Damares agiu para impedir aborto de menina de 10 anos, diz jornal

Servidores da pasta da ministra tentaram convencer conselheiros tutelares e são suspeitos de vazar nome da criança

Redação
Foto: Twitter/ Arquivo Pessoal
Foto: Twitter/ Arquivo Pessoal

 
A ministra da Mulher, da Família e dos Direitos Humanos, Damares Alves, agiu nos bastidores para impedir que a criança de 10, que foi estuprada por quatro anos pelo tio e acabou grávida, passasse pelo procedimento de aborto legal em Recife (PE), conforme aponta reportagem do jornal Folha de São Paulo.

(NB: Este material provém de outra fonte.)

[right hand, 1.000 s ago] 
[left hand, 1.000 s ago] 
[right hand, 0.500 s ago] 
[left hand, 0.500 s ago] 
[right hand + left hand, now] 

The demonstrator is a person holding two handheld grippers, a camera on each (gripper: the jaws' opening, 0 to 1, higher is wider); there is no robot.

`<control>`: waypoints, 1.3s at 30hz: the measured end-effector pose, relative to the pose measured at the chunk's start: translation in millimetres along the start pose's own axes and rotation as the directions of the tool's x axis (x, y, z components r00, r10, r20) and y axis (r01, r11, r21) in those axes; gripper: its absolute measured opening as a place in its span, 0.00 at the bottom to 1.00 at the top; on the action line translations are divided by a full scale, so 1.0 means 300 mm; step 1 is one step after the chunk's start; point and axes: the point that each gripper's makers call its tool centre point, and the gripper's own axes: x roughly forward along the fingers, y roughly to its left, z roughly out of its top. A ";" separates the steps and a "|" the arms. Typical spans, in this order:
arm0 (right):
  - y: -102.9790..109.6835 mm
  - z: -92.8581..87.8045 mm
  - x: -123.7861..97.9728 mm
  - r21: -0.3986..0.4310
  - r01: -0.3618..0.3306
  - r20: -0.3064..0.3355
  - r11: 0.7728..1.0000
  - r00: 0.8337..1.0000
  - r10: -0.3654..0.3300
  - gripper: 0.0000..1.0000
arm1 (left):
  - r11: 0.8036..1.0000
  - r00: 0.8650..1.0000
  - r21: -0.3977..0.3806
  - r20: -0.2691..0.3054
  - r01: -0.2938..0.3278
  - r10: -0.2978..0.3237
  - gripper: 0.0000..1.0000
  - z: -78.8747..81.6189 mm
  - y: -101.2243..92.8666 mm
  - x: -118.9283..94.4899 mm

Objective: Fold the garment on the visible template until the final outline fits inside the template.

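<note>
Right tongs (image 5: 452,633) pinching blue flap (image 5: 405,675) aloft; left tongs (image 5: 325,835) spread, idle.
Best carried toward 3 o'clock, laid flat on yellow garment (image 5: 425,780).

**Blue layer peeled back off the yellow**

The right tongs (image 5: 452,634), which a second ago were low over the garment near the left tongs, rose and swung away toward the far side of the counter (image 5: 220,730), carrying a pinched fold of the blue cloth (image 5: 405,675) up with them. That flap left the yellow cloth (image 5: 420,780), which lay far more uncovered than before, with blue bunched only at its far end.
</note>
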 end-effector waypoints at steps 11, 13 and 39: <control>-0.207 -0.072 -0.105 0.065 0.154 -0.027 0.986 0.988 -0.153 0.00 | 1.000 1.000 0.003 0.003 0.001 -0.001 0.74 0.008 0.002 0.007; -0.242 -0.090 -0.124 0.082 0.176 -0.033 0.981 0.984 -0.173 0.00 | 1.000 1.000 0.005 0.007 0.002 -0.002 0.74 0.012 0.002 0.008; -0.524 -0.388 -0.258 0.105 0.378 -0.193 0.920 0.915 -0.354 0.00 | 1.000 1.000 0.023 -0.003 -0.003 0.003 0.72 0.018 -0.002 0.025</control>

De acordo com a Folha, Damares, que manteve silêncio público sobre o caso até a sua conclusão, agiu com o objetivo de tentar transferir a menina de São Mateus (ES), onde morava, para um hospital em Jacareí (SP), para que desse segmento à gestação e tivesse o bebê.

Ainda conforme a publicação, a ministra enviou representantes do seu ministério e aliados políticos para que convencessem a equipe médica a retardar o processo de interrupção da gravidez, como oferecendo benfeitorias no conselho tutelar.

Damares teria participado de reuniões via chamada de vídeo para tentar persuadir a equipe médica. O jornal disse ainda que os mesmos representantes enviados pela ministra seriam os responsáveis por vazar o nome da criança para a ativista Sara Giromini, que divulgou, ilegalmente, nas redes sociais.

A exposição da menina atenta contra o Estatuto da Criança e do Adolescente e fez da família da vítima alvo de ameaças e pressão.